Nach der Durchsuchung, bei der uns noch der kleinste Papierschnipsel abgenommen wurde, fotografierte man uns mit Nummern für die Akten. Danach wurden wir in einen ca. 4m breiten und 15 m langen Raum geführt, wo wir mit mindestens einem halber Meter Abstand auf einer längs den Raum teilenden Bank plaziert wurden. Die ganze Zeit bestand Sprechverbot. In diesem Raum herrschte eine gespenstische Atmosphäre. Alles (incl. Fußboden) war gekachelt. Anfangs wurde man, wenn man seinem Nachbarn etwas zuflüsterte, oder ihm auch nur zuzwinkerte, um ihm Mut zu machen, nur angebrüllt, später wurden sofort mit dem Knüppel zugeschlagen. Ein Polizist stand uns breitbeinig gegenüber, schaute uns provozierend an und schlug dabei ständig seinen Knüppel leicht auf die linke Handfläche.
Wer sich trotz Anbrüllen und Knüppel den Mund nicht verbieten ließ, wurde auch kleingekriegt. Einem, der trotzdem weiterredete, aber ansonsten völlig ruhig saß, riß man ein sehr großes Büschel Haare aus, und schleuderte ihn gegen die Wand. Als er dann immer noch nicht ruhig war, wurde er mit Füßen (schweren Stiefeln) getreten.
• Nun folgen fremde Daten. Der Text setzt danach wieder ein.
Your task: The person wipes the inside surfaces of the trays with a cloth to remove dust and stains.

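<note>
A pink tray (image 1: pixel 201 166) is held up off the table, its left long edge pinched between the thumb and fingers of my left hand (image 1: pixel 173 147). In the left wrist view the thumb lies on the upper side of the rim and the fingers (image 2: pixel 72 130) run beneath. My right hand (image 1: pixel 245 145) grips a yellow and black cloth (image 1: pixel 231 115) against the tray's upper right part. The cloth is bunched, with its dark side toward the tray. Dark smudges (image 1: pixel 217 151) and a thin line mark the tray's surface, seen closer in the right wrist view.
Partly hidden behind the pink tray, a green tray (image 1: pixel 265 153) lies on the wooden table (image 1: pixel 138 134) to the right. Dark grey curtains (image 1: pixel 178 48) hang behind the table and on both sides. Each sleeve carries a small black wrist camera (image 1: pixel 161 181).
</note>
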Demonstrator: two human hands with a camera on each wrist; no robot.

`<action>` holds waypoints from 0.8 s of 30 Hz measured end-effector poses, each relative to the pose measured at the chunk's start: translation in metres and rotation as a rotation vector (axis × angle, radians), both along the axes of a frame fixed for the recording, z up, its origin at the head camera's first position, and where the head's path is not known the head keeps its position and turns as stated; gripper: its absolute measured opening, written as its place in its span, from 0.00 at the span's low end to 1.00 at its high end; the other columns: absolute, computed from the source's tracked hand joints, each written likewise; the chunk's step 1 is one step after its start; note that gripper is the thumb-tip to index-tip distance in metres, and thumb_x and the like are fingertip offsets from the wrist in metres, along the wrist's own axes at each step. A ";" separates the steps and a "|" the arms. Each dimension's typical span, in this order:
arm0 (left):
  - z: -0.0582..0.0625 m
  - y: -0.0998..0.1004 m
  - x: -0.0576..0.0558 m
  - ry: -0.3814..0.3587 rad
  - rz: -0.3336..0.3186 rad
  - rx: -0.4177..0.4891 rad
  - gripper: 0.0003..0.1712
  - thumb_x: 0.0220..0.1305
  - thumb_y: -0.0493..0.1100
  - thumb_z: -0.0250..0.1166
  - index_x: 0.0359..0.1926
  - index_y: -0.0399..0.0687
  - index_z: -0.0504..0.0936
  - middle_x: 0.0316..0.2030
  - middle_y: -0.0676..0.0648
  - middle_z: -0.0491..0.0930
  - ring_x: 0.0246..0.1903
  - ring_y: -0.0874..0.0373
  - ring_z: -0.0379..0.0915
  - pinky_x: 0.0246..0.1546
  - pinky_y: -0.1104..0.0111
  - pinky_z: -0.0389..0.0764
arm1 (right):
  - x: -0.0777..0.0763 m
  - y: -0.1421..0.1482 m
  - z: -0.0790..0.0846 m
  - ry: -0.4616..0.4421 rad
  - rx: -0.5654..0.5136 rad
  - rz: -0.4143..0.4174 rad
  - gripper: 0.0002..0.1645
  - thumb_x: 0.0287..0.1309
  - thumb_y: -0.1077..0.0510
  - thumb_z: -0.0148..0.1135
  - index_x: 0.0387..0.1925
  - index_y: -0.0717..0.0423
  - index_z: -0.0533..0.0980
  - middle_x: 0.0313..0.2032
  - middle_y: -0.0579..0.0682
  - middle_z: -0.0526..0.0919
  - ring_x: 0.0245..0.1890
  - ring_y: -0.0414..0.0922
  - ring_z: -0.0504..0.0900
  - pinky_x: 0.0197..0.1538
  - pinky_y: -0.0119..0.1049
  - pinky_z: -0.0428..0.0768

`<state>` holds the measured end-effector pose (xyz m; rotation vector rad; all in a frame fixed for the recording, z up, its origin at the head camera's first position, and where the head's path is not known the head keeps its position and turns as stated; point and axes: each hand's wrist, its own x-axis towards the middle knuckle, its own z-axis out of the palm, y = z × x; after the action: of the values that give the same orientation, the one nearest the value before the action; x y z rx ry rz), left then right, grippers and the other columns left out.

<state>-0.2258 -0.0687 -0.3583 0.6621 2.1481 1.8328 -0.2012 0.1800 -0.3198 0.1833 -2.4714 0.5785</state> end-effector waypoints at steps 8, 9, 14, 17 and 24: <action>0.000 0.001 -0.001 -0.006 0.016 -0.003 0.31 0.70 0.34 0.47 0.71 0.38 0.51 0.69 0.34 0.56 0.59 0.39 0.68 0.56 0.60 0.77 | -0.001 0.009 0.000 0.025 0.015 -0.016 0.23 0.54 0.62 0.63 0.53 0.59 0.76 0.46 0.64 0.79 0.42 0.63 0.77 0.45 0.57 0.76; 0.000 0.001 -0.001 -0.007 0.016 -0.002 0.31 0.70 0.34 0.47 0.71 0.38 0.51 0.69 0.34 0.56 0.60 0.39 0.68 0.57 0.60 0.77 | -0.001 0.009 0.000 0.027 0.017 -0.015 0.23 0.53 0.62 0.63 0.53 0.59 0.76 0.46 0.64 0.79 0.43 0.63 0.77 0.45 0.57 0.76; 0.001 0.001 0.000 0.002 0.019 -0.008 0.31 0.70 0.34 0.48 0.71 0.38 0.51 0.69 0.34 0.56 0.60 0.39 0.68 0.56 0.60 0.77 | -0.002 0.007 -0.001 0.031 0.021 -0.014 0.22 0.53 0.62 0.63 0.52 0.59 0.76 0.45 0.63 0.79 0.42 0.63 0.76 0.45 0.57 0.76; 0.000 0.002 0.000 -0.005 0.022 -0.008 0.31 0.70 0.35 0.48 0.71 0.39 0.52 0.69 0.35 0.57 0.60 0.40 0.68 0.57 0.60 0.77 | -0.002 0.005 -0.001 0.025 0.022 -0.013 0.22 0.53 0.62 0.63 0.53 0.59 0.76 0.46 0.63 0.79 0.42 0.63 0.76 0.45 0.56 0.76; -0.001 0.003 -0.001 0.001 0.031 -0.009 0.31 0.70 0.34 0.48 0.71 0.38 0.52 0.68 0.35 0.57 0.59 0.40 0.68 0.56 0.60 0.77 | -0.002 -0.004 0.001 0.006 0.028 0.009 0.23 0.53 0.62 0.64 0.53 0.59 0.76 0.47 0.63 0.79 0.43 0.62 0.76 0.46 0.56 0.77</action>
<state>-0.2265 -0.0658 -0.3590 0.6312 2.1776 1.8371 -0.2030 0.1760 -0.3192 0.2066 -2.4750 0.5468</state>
Danach sagte er nichts mehr, lag nur noch auf dem Boden und heulte.
Andere "Unbelehrbare" mußten eine halbe Stunde mit erhobenen Händen an der Wand stehen, was auch einem sportlichen Menschen fast unmöglich ist. Sobald die Hände etwas sanken, wurde sofort gebrüllt und mit dem Knüppel gedroht. Hier kam mir zum ersten Mal die Bezeichnung "KZ"in den Sinn. Etwa so wurde das oft in Filmen oder Erzählungen dargestellt.
Nach einer oder zwei Stunden (wir hatten keine Uhren mehr wurden wir dann einzeln zum Verhöhr geführt. Während des Verhörs war ich mit einem zivilen Beamten allein im Zimmer. Auf dem Tisch lag der Plastikbeutel mit den mir abgenommenen Gegenständen, u.a. auch der Kamera. Meine Personalien wurden zu Protokoll genommen und mir wurden Fragen zu den Fotos (Verwendungszweck, evtl. Auftrag u.ä.) gestellt. Der Beamte gestattete mir nachzusehen, ob die Kamera bei der gewaltsamen Wegnahme durch die Polizei beschädigt worden war. Dadurch gelang es mir doch noch, den Film aus der Kamera zu nehmen und zu belichten. Eine Reaktion des Beamten darauf blieb erstaunlicherweise aus.